• **What this task involves**:
Each entry in the listing must be set down again word for word.

[[ Given records, beginning ]]

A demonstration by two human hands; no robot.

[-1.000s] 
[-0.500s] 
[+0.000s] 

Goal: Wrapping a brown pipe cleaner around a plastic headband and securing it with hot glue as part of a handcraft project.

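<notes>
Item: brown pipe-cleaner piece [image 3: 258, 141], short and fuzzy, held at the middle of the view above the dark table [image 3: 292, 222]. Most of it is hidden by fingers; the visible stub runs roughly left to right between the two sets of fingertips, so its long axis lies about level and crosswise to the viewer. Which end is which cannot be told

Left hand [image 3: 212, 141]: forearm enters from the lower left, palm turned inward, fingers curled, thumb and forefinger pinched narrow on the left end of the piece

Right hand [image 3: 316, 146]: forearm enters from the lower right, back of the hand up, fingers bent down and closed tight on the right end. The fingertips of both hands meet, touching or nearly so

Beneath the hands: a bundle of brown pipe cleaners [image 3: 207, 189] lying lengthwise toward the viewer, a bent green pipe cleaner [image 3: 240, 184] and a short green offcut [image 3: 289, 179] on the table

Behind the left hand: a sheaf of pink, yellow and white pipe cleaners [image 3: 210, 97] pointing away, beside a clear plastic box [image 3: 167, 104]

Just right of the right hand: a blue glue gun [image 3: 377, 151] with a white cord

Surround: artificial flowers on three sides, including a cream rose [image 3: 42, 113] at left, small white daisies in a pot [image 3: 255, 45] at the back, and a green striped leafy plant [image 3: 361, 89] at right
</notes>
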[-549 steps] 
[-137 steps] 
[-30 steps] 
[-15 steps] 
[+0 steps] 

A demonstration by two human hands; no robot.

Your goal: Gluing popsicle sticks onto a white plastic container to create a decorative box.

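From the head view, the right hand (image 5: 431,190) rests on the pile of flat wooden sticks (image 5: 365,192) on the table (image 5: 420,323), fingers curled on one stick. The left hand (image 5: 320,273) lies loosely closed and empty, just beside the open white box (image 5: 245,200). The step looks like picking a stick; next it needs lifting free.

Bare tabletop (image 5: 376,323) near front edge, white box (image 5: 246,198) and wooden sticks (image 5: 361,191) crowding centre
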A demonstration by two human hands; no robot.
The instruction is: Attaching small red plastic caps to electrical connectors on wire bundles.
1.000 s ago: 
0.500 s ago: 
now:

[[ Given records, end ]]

• **Reply**:
A demonstration by two human hands; no robot.

[-1.000s] 
[-0.500s] 
[+0.000s] 

Goal: Wrapping a brown pipe cleaner around a plastic headband and securing it with hot glue as part of a handcraft project.

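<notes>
Item: brown pipe-cleaner piece [image 3: 258, 141], short and fuzzy, held at the middle of the view above the dark table [image 3: 292, 222]. Most of it is hidden by fingers; the visible stub runs roughly left to right between the two sets of fingertips, so its long axis lies about level and crosswise to the viewer. Which end is which cannot be told

Left hand [image 3: 212, 141]: forearm enters from the lower left, palm turned inward, fingers curled, thumb and forefinger pinched narrow on the left end of the piece

Right hand [image 3: 316, 146]: forearm enters from the lower right, back of the hand up, fingers bent down and closed tight on the right end. The fingertips of both hands meet, touching or nearly so

Beneath the hands: a bundle of brown pipe cleaners [image 3: 207, 189] lying lengthwise toward the viewer, a bent green pipe cleaner [image 3: 240, 184] and a short green offcut [image 3: 289, 179] on the table

Behind the left hand: a sheaf of pink, yellow and white pipe cleaners [image 3: 210, 97] pointing away, beside a clear plastic box [image 3: 167, 104]

Just right of the right hand: a blue glue gun [image 3: 377, 151] with a white cord

Surround: artificial flowers on three sides, including a cream rose [image 3: 42, 113] at left, small white daisies in a pot [image 3: 255, 45] at the back, and a green striped leafy plant [image 3: 361, 89] at right
</notes>
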[-549 steps] 
[-137 steps] 
[-30 steps] 
[-15 steps] 
[+0 steps] 

A demonstration by two human hands; no robot.

Your goal: Gluing popsicle sticks onto a white plastic container to create a decorative box.

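From the head view, the right hand (image 5: 431,190) rests on the pile of flat wooden sticks (image 5: 365,192) on the table (image 5: 420,323), fingers curled on one stick. The left hand (image 5: 320,273) lies loosely closed and empty, just beside the open white box (image 5: 245,200). The step looks like picking a stick; next it needs lifting free.

Bare tabletop (image 5: 376,323) near front edge, white box (image 5: 246,198) and wooden sticks (image 5: 361,191) crowding centre
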A demonstration by two human hands; no robot.
The instruction is: Attaching small red plastic caps to electrical connectors on wire bundles.
1.000 s ago: 
0.500 s ago: 
now:

The exercise has no further content.